E o que foi mais chocante nesses dias?
“Deixa eu pensar...", disse ele à reportagem do UOL, na conversa por telefone, logo depois de passar a manhã desta sexta-feira na estação de trem. "Na verdade, em vez de me chocar, algumas cenas me maravilharam. As crianças, em geral, têm esse poder de comoção. Elas querem ver o que estou fazendo, pedem para serem fotografadas, querem participar de alguma maneira.”
O número de crianças em Keleti o surpreendeu: “É a quantidade de crianças que dá alegria ao lugar. Elas ficam brincando o tempo todo, jogando, talvez não sintam o mesmo peso que os adultos sentem”.
“Todo dia tem manifestação, e em uma delas, os adultos saíram andando e gritando. Um garotinho saiu atrás deles e a mãe não deixou ele ir.

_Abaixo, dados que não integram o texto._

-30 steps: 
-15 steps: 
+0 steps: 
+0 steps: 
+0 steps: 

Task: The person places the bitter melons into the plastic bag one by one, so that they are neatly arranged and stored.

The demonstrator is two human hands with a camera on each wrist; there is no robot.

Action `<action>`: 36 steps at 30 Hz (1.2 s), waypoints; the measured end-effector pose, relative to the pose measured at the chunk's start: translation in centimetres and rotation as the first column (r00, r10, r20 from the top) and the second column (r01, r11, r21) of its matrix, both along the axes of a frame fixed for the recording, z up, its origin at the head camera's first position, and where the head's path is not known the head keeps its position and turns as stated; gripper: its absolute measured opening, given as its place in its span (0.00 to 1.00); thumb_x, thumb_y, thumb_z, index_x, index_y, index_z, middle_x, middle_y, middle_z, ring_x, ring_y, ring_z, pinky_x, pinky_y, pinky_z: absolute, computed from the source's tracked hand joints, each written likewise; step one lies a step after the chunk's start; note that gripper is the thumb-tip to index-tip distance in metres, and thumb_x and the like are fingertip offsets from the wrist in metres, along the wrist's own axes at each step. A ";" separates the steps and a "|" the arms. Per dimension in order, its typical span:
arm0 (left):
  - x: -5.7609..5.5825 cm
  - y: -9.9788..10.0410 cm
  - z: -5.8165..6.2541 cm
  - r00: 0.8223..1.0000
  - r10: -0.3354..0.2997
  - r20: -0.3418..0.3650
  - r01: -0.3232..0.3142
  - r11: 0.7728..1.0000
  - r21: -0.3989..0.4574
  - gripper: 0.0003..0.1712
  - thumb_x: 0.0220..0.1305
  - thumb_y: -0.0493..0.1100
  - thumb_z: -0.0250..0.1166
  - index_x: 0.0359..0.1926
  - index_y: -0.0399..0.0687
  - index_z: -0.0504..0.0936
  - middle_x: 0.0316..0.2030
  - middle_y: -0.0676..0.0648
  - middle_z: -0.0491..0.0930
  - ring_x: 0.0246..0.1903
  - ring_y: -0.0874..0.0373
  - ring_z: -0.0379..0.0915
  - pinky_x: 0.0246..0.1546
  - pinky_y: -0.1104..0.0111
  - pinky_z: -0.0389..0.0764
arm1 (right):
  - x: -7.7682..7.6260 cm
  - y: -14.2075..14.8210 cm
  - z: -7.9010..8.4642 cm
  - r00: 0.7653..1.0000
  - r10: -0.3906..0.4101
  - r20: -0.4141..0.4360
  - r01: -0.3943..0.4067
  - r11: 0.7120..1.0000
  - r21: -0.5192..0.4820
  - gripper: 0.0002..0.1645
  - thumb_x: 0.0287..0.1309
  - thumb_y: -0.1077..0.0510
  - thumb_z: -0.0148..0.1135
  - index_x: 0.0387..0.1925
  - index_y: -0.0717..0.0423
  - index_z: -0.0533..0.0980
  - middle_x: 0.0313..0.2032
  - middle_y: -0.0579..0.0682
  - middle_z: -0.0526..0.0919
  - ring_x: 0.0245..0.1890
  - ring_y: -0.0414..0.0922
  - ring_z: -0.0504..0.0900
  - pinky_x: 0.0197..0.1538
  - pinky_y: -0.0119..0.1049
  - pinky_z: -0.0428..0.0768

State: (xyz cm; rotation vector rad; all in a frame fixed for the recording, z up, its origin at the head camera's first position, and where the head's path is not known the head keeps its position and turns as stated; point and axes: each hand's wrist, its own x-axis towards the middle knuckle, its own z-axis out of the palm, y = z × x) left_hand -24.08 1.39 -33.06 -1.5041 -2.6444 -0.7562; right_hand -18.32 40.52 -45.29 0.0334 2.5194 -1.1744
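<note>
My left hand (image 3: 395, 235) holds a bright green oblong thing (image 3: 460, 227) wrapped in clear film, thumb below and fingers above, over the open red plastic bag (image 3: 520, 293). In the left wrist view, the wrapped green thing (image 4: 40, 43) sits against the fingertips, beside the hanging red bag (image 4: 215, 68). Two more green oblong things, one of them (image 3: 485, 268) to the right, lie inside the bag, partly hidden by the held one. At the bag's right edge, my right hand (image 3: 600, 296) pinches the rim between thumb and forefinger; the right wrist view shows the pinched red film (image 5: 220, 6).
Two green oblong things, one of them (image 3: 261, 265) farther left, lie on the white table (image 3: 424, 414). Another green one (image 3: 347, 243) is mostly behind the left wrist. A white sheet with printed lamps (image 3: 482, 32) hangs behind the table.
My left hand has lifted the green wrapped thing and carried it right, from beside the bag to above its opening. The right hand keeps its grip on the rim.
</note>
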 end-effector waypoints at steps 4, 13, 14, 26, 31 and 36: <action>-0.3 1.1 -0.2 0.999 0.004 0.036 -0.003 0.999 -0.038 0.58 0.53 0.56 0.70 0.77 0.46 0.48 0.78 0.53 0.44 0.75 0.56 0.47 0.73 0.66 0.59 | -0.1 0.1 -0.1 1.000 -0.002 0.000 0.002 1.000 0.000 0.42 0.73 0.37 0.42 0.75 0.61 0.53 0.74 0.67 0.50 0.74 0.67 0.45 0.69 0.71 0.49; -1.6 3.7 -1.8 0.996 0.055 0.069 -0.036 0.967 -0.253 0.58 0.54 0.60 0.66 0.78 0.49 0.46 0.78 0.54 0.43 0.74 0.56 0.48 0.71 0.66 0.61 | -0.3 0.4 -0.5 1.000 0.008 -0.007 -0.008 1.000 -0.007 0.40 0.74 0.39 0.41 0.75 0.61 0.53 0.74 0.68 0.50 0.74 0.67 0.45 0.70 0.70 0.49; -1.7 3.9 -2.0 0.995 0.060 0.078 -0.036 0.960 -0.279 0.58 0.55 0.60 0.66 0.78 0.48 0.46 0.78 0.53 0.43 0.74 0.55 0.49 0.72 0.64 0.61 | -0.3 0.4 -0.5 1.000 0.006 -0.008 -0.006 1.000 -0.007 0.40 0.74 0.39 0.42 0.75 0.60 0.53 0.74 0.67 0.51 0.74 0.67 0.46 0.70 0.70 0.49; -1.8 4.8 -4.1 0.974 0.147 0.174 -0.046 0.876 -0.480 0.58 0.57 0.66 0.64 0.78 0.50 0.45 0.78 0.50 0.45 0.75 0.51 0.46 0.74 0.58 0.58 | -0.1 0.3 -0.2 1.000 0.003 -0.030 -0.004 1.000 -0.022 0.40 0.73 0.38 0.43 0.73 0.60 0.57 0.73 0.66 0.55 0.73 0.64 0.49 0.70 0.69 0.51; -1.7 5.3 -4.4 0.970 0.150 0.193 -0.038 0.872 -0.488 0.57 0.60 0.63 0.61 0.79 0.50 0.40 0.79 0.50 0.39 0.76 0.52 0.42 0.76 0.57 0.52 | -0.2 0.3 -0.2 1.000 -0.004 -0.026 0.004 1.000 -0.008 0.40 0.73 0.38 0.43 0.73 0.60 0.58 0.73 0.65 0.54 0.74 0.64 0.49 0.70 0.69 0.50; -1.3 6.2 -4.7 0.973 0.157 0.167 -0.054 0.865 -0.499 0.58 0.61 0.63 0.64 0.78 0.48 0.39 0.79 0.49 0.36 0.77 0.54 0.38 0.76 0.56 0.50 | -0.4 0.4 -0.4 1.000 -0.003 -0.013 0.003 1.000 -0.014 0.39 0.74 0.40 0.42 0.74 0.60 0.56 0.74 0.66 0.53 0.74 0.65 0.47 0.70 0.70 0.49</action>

Ele conseguiu se livrar e voltou, cheio de marra, gritando: ‘Liberdade, liberdade!’. O espírito revolucionário e reivindicatório era muito forte nele.”
Nesses seis dias em contato com os refugiados, tão marcante quanto as crianças foi o momento em que 2.000 pessoas decidiram partir em marcha até a fronteira com a Áustria porque não conseguiram usar os trens. “Eu filmei eles atravessando o Danúbio, passando pelo meio da cidade. (...) É tudo muito intenso, é muita coisa que acontece, vou levar alguns dias para entender.”
“O mais preocupante, no final das contas, é a situação dessas pessoas em relação ao governo europeu, que diz uma coisa, mas faz outra. A Angela Merkel [chanceler alemã] disse que ia receber os sírios, mas não se sabe quem faz acordo com quem. Quem está bloqueando a saída? O governo da Hungria é de direita, quer se livrar deles. Isto é o mais chocante para mim, essa macro-política. Tratam a situação como um caso fronteiriço, de polícia, quando, na verdade, é um caso social.”